Druckerman constate que les parents français aiment leurs enfants tout autant que les parents américains. Ils leur donnent des leçons de piano, les amènent à la pratique sportive et les encouragent à tirer le meilleur parti de leurs talents. Mais les parents français ont une philosophie de discipline différente. Selon la France, des limites systématiquement appliquées permettent aux enfants de se sentir en sécurité. Ils croient que des limites claires permettent à un enfant de se sentir plus heureux et plus en sécurité, ce qui correspond à l’expérience en tant que thérapeute et que de parent de Marilyn Wedge. Enfin, les parents français estiment que le fait d’entendre le mot « non » sauve les enfants de la « tyrannie de leurs propres désirs ». Et la fessée, utilisée judicieusement, n’est pas considérée comme un abus envers les enfants en France. (Wedge: je ne suis pas personnellement en faveur de donner des fessées aux enfants).

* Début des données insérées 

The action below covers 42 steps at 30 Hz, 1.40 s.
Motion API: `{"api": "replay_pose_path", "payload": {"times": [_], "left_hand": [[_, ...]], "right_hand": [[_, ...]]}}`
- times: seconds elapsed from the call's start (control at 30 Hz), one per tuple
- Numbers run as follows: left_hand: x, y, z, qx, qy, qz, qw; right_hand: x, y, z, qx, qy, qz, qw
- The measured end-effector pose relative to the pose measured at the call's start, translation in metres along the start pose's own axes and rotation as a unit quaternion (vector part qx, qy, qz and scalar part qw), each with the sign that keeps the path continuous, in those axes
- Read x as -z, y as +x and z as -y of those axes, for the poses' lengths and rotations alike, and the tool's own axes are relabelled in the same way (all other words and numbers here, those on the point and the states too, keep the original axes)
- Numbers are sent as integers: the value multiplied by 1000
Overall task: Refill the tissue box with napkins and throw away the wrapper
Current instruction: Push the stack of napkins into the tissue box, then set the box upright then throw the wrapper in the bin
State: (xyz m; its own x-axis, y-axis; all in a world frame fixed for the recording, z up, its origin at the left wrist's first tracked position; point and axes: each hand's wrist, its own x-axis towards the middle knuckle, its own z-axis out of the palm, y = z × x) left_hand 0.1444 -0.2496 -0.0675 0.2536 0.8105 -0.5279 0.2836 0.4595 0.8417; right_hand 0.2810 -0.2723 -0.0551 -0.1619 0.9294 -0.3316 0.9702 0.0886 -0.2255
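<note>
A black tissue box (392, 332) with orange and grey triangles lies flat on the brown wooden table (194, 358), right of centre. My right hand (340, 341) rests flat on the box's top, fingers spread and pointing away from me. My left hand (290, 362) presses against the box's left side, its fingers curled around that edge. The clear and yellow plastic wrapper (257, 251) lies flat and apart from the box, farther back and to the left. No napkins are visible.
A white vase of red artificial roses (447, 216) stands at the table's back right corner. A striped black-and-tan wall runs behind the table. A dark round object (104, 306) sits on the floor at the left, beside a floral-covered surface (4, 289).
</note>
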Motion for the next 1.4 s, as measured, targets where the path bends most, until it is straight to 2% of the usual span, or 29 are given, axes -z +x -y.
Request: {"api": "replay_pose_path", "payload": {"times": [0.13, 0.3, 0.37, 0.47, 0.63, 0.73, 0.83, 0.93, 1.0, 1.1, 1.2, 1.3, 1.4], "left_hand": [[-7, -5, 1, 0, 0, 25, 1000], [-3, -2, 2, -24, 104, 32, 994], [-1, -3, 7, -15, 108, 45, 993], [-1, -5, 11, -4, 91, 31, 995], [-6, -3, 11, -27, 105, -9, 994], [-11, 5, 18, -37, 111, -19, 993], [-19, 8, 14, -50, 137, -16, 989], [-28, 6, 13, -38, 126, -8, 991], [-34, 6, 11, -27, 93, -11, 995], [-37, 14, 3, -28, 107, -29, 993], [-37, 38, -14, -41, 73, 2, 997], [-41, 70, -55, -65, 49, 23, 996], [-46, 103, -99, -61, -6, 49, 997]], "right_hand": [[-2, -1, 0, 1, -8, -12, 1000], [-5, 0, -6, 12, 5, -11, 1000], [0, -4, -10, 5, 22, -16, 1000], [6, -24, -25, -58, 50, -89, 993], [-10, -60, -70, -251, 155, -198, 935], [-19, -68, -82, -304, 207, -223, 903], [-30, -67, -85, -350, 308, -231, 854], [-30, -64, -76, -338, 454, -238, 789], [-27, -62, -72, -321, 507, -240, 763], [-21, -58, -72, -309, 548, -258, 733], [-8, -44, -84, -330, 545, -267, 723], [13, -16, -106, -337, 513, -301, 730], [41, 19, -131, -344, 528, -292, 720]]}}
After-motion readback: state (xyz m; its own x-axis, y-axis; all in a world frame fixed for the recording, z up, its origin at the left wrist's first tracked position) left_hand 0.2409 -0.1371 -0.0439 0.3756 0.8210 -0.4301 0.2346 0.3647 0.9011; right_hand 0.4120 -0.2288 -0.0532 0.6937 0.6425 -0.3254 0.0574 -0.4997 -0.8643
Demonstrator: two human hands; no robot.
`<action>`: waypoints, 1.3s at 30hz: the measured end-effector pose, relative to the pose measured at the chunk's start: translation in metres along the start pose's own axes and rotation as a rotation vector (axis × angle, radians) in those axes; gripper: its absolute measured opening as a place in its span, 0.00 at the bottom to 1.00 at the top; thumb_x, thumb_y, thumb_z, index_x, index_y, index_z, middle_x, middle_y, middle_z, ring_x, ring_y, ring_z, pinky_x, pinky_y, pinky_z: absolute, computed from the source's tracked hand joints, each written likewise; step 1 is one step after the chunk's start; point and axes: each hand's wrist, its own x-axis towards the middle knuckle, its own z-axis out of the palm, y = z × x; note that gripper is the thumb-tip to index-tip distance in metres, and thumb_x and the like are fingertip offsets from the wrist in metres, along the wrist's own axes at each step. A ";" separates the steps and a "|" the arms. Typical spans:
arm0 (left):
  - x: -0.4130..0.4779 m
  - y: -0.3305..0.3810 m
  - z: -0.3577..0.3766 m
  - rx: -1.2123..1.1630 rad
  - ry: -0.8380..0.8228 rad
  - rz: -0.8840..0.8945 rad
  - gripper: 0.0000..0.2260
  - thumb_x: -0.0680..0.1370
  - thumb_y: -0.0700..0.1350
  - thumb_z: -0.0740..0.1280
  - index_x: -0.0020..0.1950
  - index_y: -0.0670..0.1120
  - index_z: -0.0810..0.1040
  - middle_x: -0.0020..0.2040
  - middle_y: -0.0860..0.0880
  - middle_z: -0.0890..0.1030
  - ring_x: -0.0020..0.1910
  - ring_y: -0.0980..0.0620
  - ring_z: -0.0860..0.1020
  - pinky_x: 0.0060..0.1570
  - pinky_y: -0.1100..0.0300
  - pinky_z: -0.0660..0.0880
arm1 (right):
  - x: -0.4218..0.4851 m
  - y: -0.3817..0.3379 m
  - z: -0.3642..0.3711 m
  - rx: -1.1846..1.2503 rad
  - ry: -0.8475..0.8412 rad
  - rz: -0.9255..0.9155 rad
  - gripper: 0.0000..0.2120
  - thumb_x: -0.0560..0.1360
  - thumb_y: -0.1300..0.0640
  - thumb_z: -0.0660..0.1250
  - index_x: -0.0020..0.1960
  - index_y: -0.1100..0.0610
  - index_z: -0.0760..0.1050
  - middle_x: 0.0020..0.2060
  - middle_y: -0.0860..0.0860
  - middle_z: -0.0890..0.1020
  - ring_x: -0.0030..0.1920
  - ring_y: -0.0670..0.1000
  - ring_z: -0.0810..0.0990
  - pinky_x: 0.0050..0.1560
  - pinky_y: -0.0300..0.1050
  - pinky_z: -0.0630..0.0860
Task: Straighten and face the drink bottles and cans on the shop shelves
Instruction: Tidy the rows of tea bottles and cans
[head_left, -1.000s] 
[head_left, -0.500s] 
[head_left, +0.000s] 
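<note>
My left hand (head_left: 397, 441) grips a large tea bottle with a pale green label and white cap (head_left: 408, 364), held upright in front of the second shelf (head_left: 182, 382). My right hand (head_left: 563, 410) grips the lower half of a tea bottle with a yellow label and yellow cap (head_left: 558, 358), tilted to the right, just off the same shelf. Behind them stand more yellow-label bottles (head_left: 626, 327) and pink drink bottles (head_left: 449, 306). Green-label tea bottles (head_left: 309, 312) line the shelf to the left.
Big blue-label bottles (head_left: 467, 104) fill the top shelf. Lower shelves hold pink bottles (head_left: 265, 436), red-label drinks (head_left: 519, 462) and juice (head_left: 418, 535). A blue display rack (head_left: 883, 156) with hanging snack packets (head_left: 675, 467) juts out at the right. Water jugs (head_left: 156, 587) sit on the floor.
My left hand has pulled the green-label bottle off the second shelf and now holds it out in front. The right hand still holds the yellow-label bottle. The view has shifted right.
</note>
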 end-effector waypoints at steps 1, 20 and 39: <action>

En tant que thérapeute qui travaille avec des enfants, il est parfaitement logique que les enfants français n’aient pas besoin de médicaments pour contrôler leur comportement, car ils apprennent à se maîtriser très tôt dans leur vie. Les enfants grandissent dans des familles où les règles sont bien comprises et où une hiérarchie familiale claire est fermement en place. Dans les familles françaises, comme le décrit Druckerman, les parents sont très responsables vis-à-vis de leurs enfants, contrairement au style de famille américain.